= Ike White =

American singer-songwriter, composer and musician (1945–2018)

Ike White (born Milton David White; 1945 – 2014) was an American soul, funk and rhythm and blues musician best known for his 1976 album Changin’ Times, recorded while he was incarcerated in a California state prison. The album has since been reassessed in retrospective journalism and documentary film, and is frequently cited as an example of commercially released music recorded inside the United States prison system.

White was born Milton David White in 1945 in California, United States. He was convicted of murder as a teenager and sentenced to life imprisonment in California, where he began developing his musical practice through collaboration with other inmates and informal performance.

During his incarceration, White attracted the attention of music producer Jerry Goldstein, who arranged for professional musicians and recording equipment to be brought into the prison environment. The resulting sessions produced White's only studio album, Changin’ Times (1976), which blended soul, funk and R&B with jazz-influenced arrangements.

Following his release from prison in 1979 after approximately 14 years, White briefly engaged with the music industry but did not establish a sustained recording career. He later withdrew from public life, and accounts of his later life remain limited and inconsistent in available sources.

==Early life==

White was born Milton David White in 1945 in California, United States.

==Incarceration and musical development==

White was convicted of murder as a teenager and sentenced to life imprisonment in California. During his incarceration, he developed his musical abilities, performing and composing music within the prison system.

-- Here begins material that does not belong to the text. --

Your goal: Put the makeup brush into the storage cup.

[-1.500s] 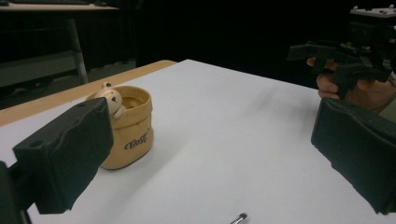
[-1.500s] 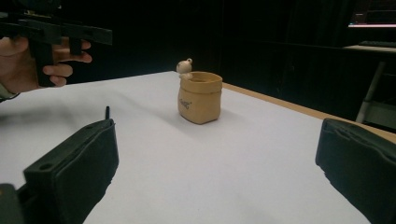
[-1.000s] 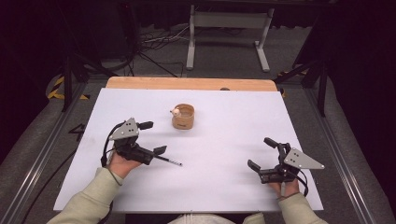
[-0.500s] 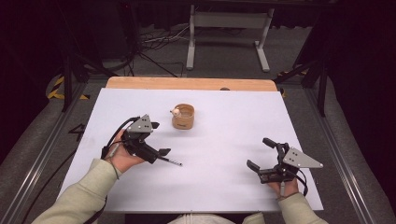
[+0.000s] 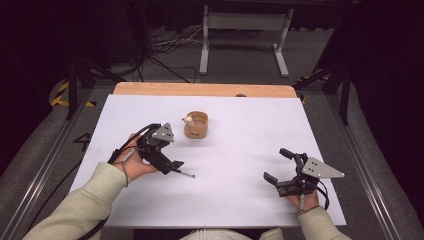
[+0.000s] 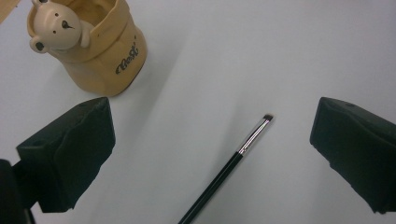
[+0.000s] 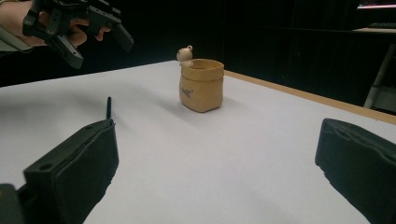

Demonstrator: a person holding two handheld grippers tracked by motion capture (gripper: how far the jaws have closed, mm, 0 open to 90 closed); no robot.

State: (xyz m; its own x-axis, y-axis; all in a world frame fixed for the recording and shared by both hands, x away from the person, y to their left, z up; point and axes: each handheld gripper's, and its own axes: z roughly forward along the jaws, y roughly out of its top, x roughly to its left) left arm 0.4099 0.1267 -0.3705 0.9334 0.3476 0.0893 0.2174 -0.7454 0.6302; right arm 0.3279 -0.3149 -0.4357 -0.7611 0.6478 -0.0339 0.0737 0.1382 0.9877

He later came to the attention of producer Jerry Goldstein, who, along with collaborators including session musicians associated with funk and soul groups, arranged for recording equipment to be installed inside the prison. According to retrospective reporting, the sessions were facilitated under unusually permissive conditions for the period and resulted in a fully produced studio album recorded on-site.

==Music career==
White's only studio album, Changin’ Times, was recorded inside Tehachapi State Prison in California and released in 1976. The album incorporates elements of soul, funk and rhythm and blues, and has been described in retrospective coverage as emotionally reflective, with themes relating to incarceration, identity, and social struggle.

Although the album received limited commercial attention at the time of release, it was later reassessed in documentary and journalistic accounts and developed a cult following among collectors of 1970s funk and soul music.

==Release and later life==

White was released from prison in 1979 after approximately 14 years of incarceration. According to documentary reporting, his release was influenced in part by external advocacy connected to interest in his music career.

Following his release, White briefly pursued musical activity but did not achieve sustained commercial recording success. He subsequently withdrew from public life, and his later biography is inconsistently documented across available secondary sources.

==Legacy==

Changin’ Times has been cited in retrospective journalism as a significant example of prison-recorded music and has been compared in tone and narrative structure to other rediscovered or rehabilitated musical works from the period.

The album has also been discussed in documentary film and cultural journalism exploring themes of incarceration, rehabilitation, and artistic expression within the U.S. prison system.

White remains a relatively obscure figure in mainstream histories of funk and soul music, but his work has experienced renewed attention through archival reissues and documentary storytelling.